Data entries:

_ _ _

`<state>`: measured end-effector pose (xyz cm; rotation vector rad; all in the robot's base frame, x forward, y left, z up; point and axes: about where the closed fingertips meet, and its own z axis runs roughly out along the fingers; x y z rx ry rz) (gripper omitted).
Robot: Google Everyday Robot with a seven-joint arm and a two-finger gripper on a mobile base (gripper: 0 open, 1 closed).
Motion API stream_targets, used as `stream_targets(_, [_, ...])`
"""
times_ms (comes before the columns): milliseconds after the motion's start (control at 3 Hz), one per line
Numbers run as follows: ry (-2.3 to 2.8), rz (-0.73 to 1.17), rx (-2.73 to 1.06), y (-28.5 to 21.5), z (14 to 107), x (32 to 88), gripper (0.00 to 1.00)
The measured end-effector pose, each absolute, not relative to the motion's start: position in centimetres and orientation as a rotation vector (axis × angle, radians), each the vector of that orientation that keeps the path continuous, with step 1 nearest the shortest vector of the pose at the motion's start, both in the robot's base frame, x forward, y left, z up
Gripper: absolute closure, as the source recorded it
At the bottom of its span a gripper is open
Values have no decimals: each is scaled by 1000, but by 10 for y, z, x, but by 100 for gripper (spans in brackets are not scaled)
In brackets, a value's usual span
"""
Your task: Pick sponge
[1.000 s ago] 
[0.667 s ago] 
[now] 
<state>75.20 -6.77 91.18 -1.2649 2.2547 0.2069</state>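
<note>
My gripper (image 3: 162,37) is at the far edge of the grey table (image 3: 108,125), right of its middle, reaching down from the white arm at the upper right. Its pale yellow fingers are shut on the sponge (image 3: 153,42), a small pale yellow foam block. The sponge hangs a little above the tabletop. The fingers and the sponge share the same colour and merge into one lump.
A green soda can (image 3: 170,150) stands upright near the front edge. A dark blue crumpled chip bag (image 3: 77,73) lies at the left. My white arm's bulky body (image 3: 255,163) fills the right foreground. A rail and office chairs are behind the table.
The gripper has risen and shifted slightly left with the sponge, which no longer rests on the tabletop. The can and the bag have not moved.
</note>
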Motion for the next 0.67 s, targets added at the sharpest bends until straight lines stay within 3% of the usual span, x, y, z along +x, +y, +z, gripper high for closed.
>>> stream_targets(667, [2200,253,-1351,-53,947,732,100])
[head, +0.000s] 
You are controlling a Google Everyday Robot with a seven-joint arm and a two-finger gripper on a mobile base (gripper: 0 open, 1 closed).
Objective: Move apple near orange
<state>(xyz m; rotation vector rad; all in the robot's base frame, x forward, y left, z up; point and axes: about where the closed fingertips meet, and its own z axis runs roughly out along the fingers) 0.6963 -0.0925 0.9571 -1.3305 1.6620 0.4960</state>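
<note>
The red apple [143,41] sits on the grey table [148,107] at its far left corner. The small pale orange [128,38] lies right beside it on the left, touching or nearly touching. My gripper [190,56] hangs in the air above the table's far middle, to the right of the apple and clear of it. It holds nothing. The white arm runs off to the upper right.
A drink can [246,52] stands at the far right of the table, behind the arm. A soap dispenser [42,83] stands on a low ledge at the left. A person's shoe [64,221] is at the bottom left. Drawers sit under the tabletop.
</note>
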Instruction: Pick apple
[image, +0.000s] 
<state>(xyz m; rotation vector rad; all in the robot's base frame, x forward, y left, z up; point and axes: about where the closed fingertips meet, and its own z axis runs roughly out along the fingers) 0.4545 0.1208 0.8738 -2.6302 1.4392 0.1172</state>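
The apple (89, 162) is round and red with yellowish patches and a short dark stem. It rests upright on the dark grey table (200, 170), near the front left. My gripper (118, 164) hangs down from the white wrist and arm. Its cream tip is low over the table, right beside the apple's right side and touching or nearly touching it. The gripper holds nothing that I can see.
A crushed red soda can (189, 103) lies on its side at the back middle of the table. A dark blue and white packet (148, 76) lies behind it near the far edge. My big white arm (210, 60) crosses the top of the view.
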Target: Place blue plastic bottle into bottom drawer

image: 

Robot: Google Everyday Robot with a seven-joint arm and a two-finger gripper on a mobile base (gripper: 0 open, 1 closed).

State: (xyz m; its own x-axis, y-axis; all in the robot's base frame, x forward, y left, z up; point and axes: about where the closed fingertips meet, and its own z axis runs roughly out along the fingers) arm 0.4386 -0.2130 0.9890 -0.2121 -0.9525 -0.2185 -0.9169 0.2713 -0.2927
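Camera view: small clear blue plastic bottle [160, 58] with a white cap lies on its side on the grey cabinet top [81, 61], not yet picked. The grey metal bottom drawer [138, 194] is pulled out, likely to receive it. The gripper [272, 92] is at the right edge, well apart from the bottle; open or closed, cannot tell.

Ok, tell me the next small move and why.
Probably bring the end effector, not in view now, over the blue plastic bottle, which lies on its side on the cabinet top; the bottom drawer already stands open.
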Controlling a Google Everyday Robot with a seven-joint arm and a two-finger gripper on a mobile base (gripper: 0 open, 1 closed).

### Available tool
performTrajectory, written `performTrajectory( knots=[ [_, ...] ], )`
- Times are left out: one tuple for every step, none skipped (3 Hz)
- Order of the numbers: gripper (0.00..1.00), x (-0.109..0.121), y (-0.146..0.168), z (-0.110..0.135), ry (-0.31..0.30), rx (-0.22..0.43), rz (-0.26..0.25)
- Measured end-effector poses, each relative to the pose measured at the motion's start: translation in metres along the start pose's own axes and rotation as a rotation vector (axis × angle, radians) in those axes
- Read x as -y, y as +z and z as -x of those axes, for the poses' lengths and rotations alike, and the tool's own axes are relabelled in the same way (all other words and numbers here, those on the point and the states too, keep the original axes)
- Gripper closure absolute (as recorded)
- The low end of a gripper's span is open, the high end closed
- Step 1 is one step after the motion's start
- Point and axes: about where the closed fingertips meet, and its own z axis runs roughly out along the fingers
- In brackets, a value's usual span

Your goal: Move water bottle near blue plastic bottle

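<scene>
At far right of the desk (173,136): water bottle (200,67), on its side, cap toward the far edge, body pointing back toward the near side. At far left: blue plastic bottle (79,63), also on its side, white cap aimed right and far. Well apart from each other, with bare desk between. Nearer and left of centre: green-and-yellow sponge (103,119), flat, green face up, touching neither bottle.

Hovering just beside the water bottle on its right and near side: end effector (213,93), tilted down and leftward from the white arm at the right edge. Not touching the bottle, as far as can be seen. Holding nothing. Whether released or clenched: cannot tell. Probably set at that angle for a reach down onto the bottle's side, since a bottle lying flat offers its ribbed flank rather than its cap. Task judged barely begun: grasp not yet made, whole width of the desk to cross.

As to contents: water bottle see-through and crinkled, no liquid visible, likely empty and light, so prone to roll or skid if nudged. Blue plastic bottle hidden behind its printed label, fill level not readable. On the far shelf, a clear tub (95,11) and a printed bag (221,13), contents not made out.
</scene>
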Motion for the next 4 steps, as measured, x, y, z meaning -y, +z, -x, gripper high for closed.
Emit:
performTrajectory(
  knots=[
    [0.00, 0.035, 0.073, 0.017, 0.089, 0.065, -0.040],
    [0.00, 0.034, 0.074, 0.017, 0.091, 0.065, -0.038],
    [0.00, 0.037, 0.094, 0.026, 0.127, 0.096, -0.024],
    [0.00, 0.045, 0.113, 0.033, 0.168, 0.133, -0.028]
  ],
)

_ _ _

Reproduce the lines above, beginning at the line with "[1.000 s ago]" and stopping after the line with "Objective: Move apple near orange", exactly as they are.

[1.000 s ago] 
[0.667 s ago] 
[now] 
<state>75.20 -6.77 91.18 -1.2649 2.2547 0.2069</state>
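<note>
My gripper (image 3: 162,37) is at the far edge of the grey table (image 3: 108,125), right of its middle, reaching down from the white arm at the upper right. Its pale yellow fingers are shut on the sponge (image 3: 153,42), a small pale yellow foam block. The sponge hangs a little above the tabletop. The fingers and the sponge share the same colour and merge into one lump.
A green soda can (image 3: 170,150) stands upright near the front edge. A dark blue crumpled chip bag (image 3: 77,73) lies at the left. My white arm's bulky body (image 3: 255,163) fills the right foreground. A rail and office chairs are behind the table.
The gripper has risen and shifted slightly left with the sponge, which no longer rests on the tabletop. The can and the bag have not moved.
</note>
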Motion for the next 0.67 s, targets added at the sharpest bends until straight lines stay within 3% of the usual span, x, y, z along +x, +y, +z, gripper high for closed.
>>> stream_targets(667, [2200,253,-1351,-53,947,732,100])
[head, +0.000s] 
You are controlling a Google Everyday Robot with a seven-joint arm and a two-finger gripper on a mobile base (gripper: 0 open, 1 closed).
Objective: Move apple near orange

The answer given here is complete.